**EXERCISE OBJECTIVE**
What lines below contain the string "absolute"? List them all.

━━ SUPPLIED INFORMATION ━━

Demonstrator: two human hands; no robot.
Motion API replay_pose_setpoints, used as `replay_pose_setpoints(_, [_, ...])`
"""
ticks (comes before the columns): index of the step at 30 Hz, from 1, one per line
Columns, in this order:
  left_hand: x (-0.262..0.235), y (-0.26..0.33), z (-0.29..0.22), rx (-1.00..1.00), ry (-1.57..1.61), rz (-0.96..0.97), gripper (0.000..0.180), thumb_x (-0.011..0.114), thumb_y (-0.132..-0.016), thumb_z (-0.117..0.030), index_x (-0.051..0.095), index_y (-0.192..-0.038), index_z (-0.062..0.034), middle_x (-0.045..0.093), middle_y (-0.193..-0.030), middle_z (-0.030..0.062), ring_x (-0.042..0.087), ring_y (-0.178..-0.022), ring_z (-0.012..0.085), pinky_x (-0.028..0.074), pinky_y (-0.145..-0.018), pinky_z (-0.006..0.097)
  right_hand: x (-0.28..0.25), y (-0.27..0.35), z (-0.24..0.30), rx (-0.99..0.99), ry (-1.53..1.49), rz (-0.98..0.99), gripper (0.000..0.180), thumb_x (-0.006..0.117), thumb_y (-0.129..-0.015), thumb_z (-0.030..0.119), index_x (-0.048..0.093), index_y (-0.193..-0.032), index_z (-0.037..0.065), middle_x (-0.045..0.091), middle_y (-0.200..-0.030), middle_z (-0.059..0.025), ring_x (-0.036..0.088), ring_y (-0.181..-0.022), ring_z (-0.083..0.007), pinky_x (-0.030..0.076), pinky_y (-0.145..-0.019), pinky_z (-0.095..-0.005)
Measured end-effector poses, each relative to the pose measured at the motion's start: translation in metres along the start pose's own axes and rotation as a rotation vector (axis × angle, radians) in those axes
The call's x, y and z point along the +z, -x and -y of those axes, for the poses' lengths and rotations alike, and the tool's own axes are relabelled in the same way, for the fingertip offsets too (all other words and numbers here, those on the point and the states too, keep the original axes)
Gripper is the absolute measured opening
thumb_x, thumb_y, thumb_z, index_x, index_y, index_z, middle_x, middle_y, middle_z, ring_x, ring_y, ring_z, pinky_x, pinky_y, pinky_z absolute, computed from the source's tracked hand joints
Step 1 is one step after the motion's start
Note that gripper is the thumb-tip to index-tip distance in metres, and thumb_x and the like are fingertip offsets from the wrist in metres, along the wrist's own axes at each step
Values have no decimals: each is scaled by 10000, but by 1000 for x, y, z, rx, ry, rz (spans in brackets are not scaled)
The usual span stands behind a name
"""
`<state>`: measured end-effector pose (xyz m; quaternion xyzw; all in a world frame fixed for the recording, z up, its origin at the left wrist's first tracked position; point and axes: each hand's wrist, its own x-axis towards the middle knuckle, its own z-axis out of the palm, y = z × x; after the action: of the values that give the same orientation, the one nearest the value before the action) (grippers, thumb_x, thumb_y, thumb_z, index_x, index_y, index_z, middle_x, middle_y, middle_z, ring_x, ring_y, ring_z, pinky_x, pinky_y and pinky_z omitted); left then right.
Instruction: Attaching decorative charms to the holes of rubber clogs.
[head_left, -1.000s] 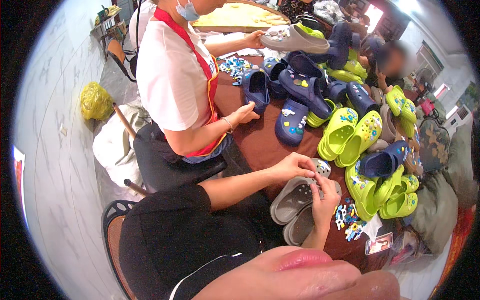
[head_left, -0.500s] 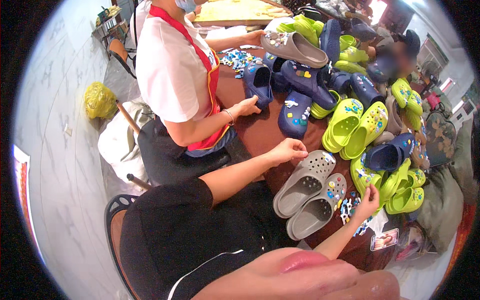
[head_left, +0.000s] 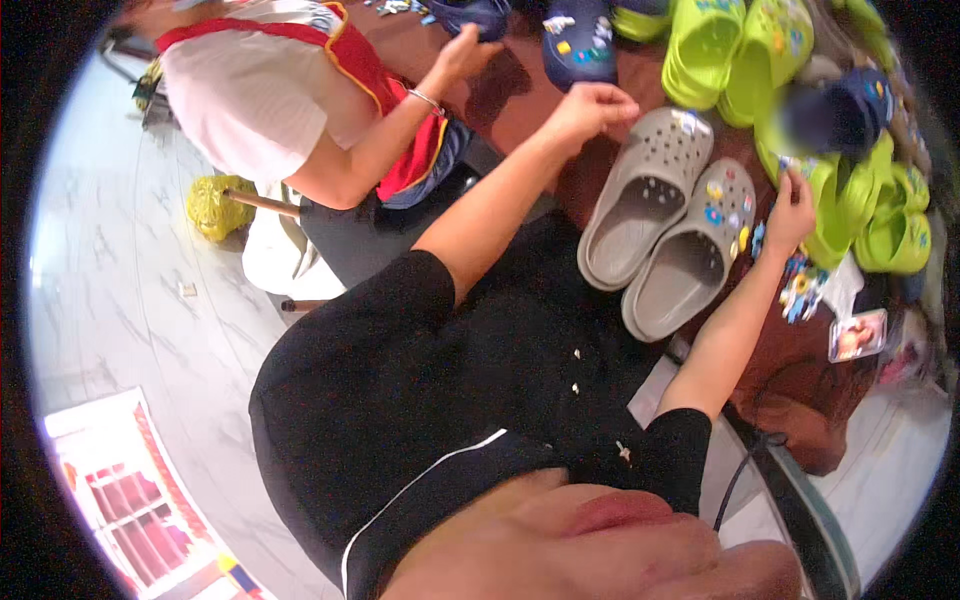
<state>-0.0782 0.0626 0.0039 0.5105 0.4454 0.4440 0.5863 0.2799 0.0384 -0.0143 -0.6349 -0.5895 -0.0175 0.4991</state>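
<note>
Two grey clogs lie side by side before me. The left grey clog [head_left: 630, 225] has a few pale charms at its toe; the right grey clog [head_left: 672, 290] carries several colourful charms. My left hand [head_left: 590, 112] hovers by the left clog's toe, thumb and fingers pinched together; anything between them is too small to make out. My right hand [head_left: 793, 212], fingers also pinched, is beside the right clog, between it and the green clogs [head_left: 828, 215]. What it holds, if anything, is hidden. Just below that hand lies a pile of loose charms [head_left: 800, 292].
Green clogs [head_left: 695, 55] and a navy clog [head_left: 580, 50] with charms stand at the far side of the brown table [head_left: 520, 95]. A photo card [head_left: 858, 335] lies at the right. At the left, a person in a red apron [head_left: 405, 165] handles another navy clog [head_left: 470, 15].
The view has tilted, so the table and shoes sit higher and farther right in the picture. Both hands keep nearly the same places about the grey clogs.
</note>
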Motion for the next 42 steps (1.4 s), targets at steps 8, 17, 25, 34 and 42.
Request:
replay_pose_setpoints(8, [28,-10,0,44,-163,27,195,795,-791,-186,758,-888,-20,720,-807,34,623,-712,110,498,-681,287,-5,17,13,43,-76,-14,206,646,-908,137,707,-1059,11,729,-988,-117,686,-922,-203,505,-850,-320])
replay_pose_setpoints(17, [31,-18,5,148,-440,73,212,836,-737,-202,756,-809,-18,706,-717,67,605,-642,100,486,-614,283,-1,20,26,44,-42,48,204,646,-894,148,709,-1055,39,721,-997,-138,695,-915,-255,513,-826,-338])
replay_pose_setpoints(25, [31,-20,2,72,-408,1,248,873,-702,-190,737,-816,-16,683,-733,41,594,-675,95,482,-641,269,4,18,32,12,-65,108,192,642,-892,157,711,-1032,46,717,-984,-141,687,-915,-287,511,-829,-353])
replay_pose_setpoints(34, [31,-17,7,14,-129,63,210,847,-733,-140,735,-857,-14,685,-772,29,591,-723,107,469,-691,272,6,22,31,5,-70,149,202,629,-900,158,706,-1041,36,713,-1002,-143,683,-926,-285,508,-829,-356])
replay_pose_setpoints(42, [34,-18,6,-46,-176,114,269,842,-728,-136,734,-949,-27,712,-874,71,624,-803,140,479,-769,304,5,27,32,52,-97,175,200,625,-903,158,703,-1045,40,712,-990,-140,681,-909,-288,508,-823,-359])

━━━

**ANSWER**
Gripper is the absolute measured opening
thumb_x, thumb_y, thumb_z, index_x, index_y, index_z, middle_x, middle_y, middle_z, ring_x, ring_y, ring_z, pinky_x, pinky_y, pinky_z absolute, computed from the source's tracked hand joints

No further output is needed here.